There were 10 households, out of which 20.0% had children under the age of 18 living with them, 50.0% were married couples living together, 10.0% had a female householder with no husband present, and 40.0% were non-families. 40.0% of all households were made up of individuals, and 20.0% had someone living alone who was 65 years of age or older. The average household size was 1.90 and the average family size was 2.50.

In the CDP, the population was spread out, with 15.8% under the age of 18, 5.3% from 18 to 24, 26.3% from 25 to 44, 42.1% from 45 to 64, and 10.5% who were 65 years of age or older. The median age was 46 years. For every 100 females, there were 90.0 males. For every 100 females age 18 and over, there were 77.8 males.

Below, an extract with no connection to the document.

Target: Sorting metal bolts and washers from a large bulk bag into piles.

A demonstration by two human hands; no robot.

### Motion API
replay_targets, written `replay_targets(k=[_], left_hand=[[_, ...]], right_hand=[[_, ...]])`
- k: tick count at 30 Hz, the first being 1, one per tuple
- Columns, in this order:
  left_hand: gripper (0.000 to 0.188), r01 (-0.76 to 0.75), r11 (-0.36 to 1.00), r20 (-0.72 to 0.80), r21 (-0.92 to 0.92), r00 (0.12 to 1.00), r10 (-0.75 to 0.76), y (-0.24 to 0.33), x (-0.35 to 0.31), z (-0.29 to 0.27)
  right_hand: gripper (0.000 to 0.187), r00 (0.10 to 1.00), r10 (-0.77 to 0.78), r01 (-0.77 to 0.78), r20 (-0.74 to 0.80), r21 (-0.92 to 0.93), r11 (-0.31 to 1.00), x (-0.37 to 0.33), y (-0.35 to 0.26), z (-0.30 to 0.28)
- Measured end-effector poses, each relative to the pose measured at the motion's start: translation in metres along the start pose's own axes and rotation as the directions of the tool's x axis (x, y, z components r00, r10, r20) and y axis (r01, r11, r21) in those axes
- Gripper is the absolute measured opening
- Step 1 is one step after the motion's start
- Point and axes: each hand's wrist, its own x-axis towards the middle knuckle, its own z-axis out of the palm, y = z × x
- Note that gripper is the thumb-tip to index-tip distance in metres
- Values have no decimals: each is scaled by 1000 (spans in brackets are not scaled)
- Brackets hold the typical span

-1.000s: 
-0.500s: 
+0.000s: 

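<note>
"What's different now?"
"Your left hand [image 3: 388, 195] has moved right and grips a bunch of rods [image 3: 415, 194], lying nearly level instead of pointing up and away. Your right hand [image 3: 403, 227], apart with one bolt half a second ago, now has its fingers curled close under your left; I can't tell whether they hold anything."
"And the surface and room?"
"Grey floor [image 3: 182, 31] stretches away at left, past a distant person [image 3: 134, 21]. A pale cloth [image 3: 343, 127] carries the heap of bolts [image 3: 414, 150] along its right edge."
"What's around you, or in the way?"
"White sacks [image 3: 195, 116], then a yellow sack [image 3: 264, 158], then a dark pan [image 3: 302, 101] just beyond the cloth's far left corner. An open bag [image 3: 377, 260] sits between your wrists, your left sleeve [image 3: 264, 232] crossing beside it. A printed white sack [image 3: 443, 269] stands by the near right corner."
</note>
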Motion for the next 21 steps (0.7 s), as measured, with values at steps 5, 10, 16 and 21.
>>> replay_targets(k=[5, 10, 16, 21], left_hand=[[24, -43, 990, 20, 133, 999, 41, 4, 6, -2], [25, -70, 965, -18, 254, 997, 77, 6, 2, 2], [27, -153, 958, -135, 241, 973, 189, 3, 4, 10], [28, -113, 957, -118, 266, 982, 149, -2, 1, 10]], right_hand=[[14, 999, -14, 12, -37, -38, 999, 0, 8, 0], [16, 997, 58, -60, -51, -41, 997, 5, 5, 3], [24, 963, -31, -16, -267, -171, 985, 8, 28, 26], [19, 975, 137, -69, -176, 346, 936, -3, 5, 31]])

The median income for a household in the CDP was $13,750, and the median income for a family was $62,500. Males had a median income of $46,250 versus $0 for females. The per capita income for the CDP was $19,406. There were no families and 5.6% of the population living below the poverty line, including no under eighteens and 33.3% of those over 64.

Historical population
| Census | Pop. | Note | %± |
| 1960 | 56 |  | — |
| 1970 | 42 |  | −25.0% |
| 1980 | 67 |  | 59.5% |
| 1990 | 70 |  | 4.5% |
| 2000 | 19 |  | −72.9% |
| 2010 | 13 |  | −31.6% |
| 2020 | 21 |  | 61.5% |
U.S. Decennial Census

==Education==
Dot Lake is part of the Alaska Gateway School District. Dot Lake School, a K-12 campus, serves community students.